São Sebastião é uma das cidades mais pobres do quadrado. A renda média domiciliar é de R$ 2,6 mil (PDAD/2021). Ao mesmo tempo, uma das mais ricas em histórias, lendas e movimentos culturais. O mais espetacular de tudo é a paisagem: quem chega pela DF 473, desce um vale gigantesco, com o Morro da Cruz adiante e chapadões monumentais ao fundo (chamar chapadões de monumentais chega a ser uma redundância).
Preciso chegar à Praça do Reggae, uma das mais conhecidas em São Sebas mas, como sempre acontece, meu GPS cai nas quebradas. Peço ajuda a um moço que come pastel com caldo de cana num quiosque. Ele põe o copo no balcão, segura o pastel no ar e me ensina com toda a paciência do mundo a entrar naquela rua, virar à direita, depois virar à direita de novo e ir reto toda vida. O GPS humano é muito mais eficiente que o virtual e é cortês.
Para chegar à Praça do Reggae tem de pegar a Rua da Ponte. E é quando surge a Ponte JK, não a verdadeira, mas uma miniatura comovente, brasileira, ingênua e jocosa ao mesmo tempo. A ponte sobre o córrego não tem 50 metros. É bordejada dos dois lados por arcos que nem os da Terceira Ponte. Todos de concreto, até os cabos imitam os cabos de tensão da ponte rica.
Chego à Praça do Reggae, uma das mais famosas de São Sebas. É muito conhecida na cidade por conta dos encontros da moçada que curte o ritmo jamaicano. Está meio maltratada, a praça. Uma das pichações pede: “Mulher, seja valente”.

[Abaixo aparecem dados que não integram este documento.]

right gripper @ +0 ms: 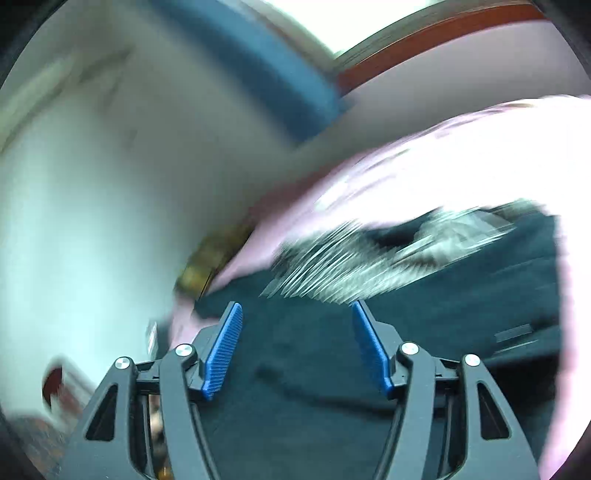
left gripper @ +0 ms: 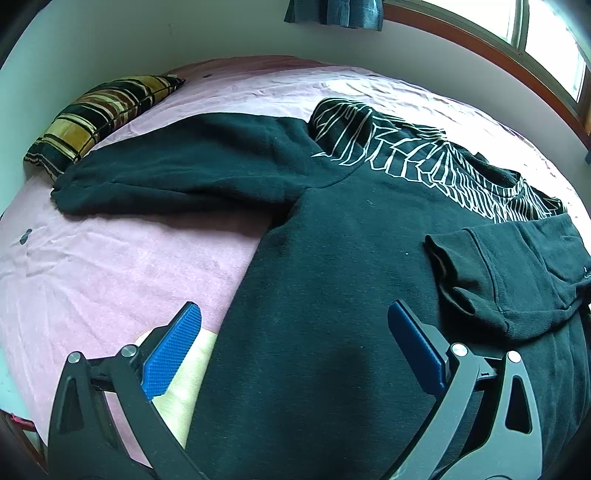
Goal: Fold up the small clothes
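Note:
A black sweatshirt (left gripper: 332, 258) with white line print across its shoulders lies on a pink bed sheet (left gripper: 110, 266). Its left sleeve (left gripper: 177, 166) stretches out toward the pillow; its right sleeve (left gripper: 517, 273) is folded in over the body. My left gripper (left gripper: 295, 314) hovers over the lower body of the garment, jaws wide open, nothing between the blue pads (left gripper: 173, 350). In the blurred right wrist view, my right gripper (right gripper: 295, 314) stands open above the dark sweatshirt (right gripper: 443, 314), with nothing between its pads.
A striped yellow and black pillow (left gripper: 99, 114) lies at the far left of the bed, against a pale wall. A window with a wooden frame (left gripper: 480, 48) and a blue curtain (left gripper: 336, 13) are beyond the bed. Pink sheet shows left of the garment.

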Action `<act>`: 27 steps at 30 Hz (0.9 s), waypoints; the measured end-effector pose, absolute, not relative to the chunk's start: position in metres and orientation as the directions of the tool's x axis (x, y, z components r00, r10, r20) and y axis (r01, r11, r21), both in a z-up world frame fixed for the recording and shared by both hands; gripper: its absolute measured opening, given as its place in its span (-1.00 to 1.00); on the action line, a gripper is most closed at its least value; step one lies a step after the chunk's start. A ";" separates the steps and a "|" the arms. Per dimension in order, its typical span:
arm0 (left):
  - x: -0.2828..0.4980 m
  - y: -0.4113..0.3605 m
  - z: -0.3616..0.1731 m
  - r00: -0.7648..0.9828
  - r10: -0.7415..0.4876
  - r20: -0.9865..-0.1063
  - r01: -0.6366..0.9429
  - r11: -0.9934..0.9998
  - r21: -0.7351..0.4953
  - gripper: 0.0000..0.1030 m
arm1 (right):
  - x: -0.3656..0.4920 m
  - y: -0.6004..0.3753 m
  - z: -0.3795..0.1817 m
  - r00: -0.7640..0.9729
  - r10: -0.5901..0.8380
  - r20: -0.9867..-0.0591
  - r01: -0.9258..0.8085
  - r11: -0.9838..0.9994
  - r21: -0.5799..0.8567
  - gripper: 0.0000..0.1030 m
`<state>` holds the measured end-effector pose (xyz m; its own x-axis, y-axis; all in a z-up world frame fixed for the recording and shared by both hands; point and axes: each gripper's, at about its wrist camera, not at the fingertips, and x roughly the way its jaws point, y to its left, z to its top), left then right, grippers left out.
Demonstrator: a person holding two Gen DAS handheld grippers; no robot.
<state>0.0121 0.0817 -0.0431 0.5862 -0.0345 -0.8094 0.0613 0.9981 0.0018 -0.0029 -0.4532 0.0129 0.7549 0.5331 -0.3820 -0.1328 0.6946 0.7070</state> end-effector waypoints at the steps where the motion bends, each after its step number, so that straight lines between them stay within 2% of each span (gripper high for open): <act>1: 0.012 0.079 -0.042 0.589 -0.034 -0.808 0.065 0.998 0.005 0.96 | 0.006 -0.490 -0.002 0.780 0.466 -0.418 -0.031 0.695 0.718 0.20; 4: 0.012 0.073 -0.040 0.596 -0.030 -0.803 0.072 0.997 0.016 0.96 | 0.039 -0.559 -0.051 0.782 0.376 -0.498 0.170 0.640 0.750 0.20; 7: 0.013 0.064 -0.038 0.602 -0.028 -0.798 0.079 0.997 0.025 0.96 | 0.070 -0.587 -0.096 0.760 0.442 -0.476 0.223 0.511 0.830 0.18; 10: 0.014 0.053 -0.036 0.602 -0.033 -0.798 0.091 0.995 0.028 0.96 | 0.099 -0.583 -0.123 0.714 0.497 -0.492 0.238 0.489 0.839 0.17; 11: 0.014 0.050 -0.036 0.601 -0.034 -0.799 0.095 0.995 0.028 0.96 | 0.106 -0.580 -0.125 0.706 0.504 -0.498 0.230 0.502 0.834 0.00; 12: 0.015 0.045 -0.037 0.597 -0.036 -0.801 0.101 0.994 0.030 0.96 | 0.110 -0.576 -0.124 0.699 0.514 -0.498 0.216 0.513 0.831 -0.05; 14: 0.017 0.038 -0.038 0.589 -0.043 -0.807 0.114 0.993 0.030 0.96 | 0.117 -0.570 -0.119 0.676 0.544 -0.498 0.191 0.523 0.830 -0.82; 19: 0.019 0.021 -0.042 0.581 -0.054 -0.812 0.152 0.987 0.043 0.96 | 0.116 -0.571 -0.079 0.711 0.350 -0.609 0.198 0.732 0.652 -0.85; 23: 0.020 0.016 -0.045 0.570 -0.067 -0.819 0.163 0.986 0.033 0.96 | 0.117 -0.578 -0.114 0.635 0.326 -0.701 0.280 0.748 0.602 -0.84; 25: 0.019 0.015 -0.047 0.566 -0.066 -0.822 0.169 0.985 0.038 0.96 | 0.109 -0.590 -0.125 0.665 0.393 -0.635 0.291 0.647 0.705 -0.82; 27: 0.019 0.015 -0.047 0.565 -0.065 -0.823 0.171 0.984 0.039 0.96 | 0.096 -0.600 -0.125 0.675 0.454 -0.581 0.311 0.538 0.783 -0.64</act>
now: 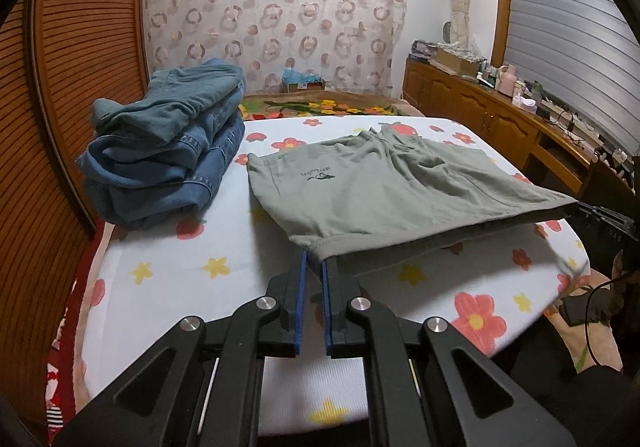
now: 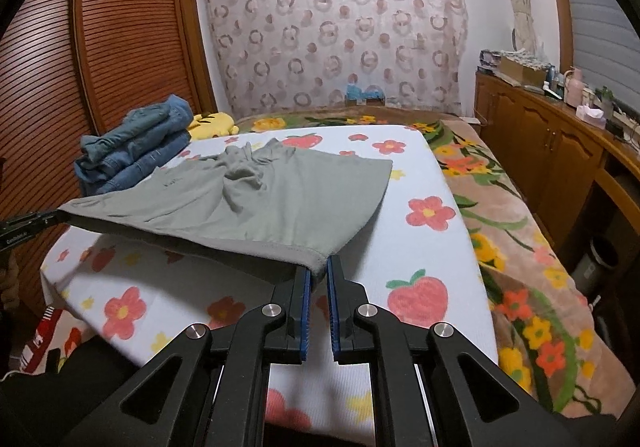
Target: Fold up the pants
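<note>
I am pinching one near corner of the grey-green pants (image 1: 380, 187) in my left tongs (image 1: 314, 261), the blue pads closed narrow on the hem just below the middle of the left wrist frame. My right tongs (image 2: 318, 267) are gripping the other near corner the same way, jaws narrow on the fabric at the centre of the right wrist frame. Between the two grips the near edge is hanging taut and lifted off the flowered sheet (image 1: 168, 287), while the far part of the pants is lying on it, bunched into wrinkles toward the upper middle. In the right wrist view the garment (image 2: 240, 203) is spreading across the middle left. A stack of folded jeans (image 1: 168, 151) is sitting on the sheet at the left, just beside the pants.
</note>
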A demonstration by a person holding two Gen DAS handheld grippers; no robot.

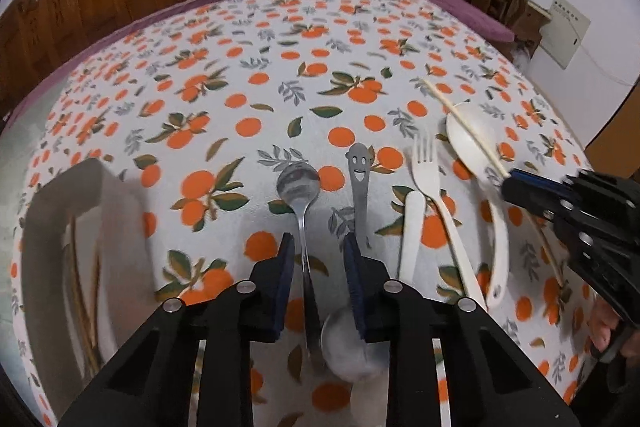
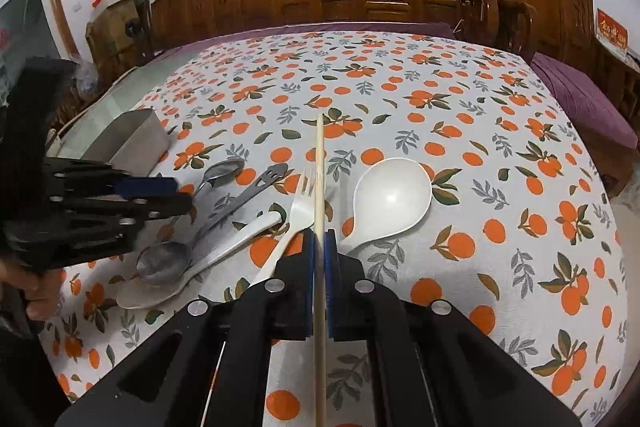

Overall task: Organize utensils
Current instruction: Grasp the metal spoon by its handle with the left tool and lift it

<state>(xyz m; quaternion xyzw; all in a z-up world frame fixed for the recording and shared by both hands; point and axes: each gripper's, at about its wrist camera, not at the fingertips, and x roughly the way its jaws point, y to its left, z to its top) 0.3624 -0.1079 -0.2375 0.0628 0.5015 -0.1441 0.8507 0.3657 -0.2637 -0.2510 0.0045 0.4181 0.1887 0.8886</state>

A outra praça famosa (e ponto turístico da cidade) é a Praça Tião Areia. O GPS nem tchum. Peço ajuda a um motoboy. Com paciência incomum numa cidade grande, o moço me ensina a ir até o final da Rua da Ponte, virar à esquerda, à direita, depois à direita de novo, depois… Agradeço com um Deus lhe pague e sigo pelas ruas tortuosas de São Sebastião até cair num setor de chácaras e parar diante de uma viatura da PM.
Um policial todo de preto se aproxima e eu vejo que o parceiro dele está abordando um motoboy com um baú tomado de adesivos do Lula. Pergunto ao jovem PM como faço pra chegar à Praça Tião Areia, o GPS me levou pra aquele lugar. O policial parece não duvidar de mim. E, tal qual os dois civis, tenta me ensinar com presteza a chegar ao meu destino e pede que eu saia daquela região – “aqui tem muito craqueiro”.
Depois de entrar numa contramão e assustar o motorista que vinha na mão certa, consigo chegar à Praça Tião Areia (não sei como, só sei que quando vi estava diante da placa marrom indicando o ponto turístico). A pracinha é encantadora: flamboyants em plena florescência, uma bicicleta velha encostada num banco, dois homens contando aventuras de viagens pelo sertão, letreiro de Eu amo SS (iniciais de São Sebastião).
Tião Areia, que dá nome à praça, é um candangos dos mais incríveis que conheci. Conta histórias fabulosas da intensa e dura vida que viveu desde que saiu de casa, aos 15 anos, e veio tirar areia do fundo dos rios e fazer tijolo para as obras de Brasília, em 1959. Ainda há ruínas das olarias em São Sebas.
Mais adiante, paro em frente a uma farmácia e um bêbado se aproxima da janela do carro: Com licença, posso pedir pra senhora votar em Bolsonaro? Não. Ele sai mais trôpego ainda. Como um pastel com caldo de cana no quiosque em frente ao posto de saúde, pego a estrada de volta, passo pela Ponte JK com seus arcos monumentais e sua engenharia audaciosa, e penso nos arcos em miniatura da Rua da Ponte, em São Sebastião. A ponte soberana sobre o Lago Paranoá e a pontezinha sobre o córrego, alegoria divertida das riquezas extravagantes de um Brasil rico e avarento.